La nouvelle de l’affaire de Dettingen plongea Paris et Versailles dans une grande anxiété.

« Il y a eu de quoi mourir d’inquiétude, écrivait madame de la Tournelle au duc de Richelieu, car on a su lundi, après dîner, qu’il y avait eu une affaire, et le courrier du maréchal n’est arrivé que mardi à trois heures[1]. »

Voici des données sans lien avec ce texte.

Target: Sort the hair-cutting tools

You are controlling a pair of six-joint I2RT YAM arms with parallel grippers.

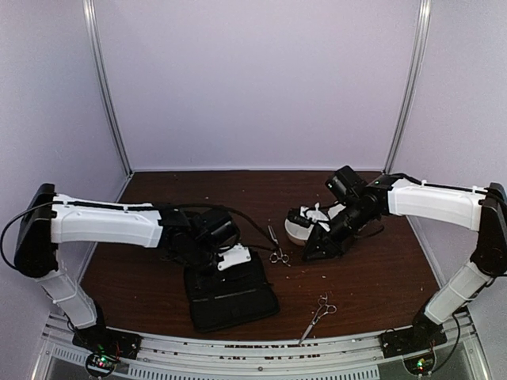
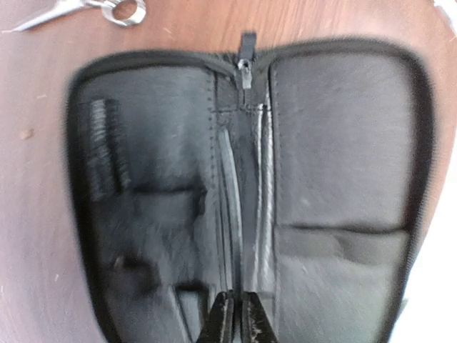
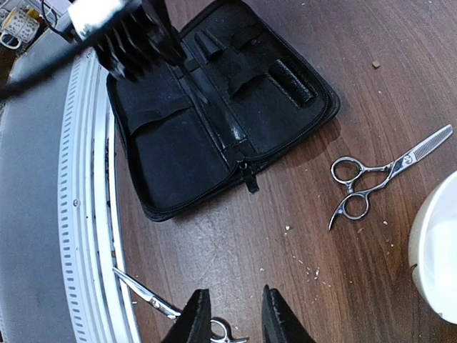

Madame de la Tournelle s’aperçut, à quelques mots dits par le roi, que ses ministres lui laissaient ignorer la plus grande partie des malheureux détails de cette affaire ; alors, prenant la lettre qu’elle venait de recevoir du duc de Richelieu, elle prouva sans peine à Louis XV le soin qu’on prenait de lui atténuer les désastres de l’armée, dans la crainte qu’il ne lui vint à l’idée de vouloir les réparer, en la commandant en personne. C’est en se servant habilement de la peinture de nos revers, en y opposant le tableau des triomphes qui attendaient le roi de France ranimant ses troupes par sa présence, el les conduisant à la victoire, qu’elle suggéra à Louis XV le projet qu’elle méditait depuis

  1. Lettres de madame de la Tournelle au duc de Richelieu, t. III.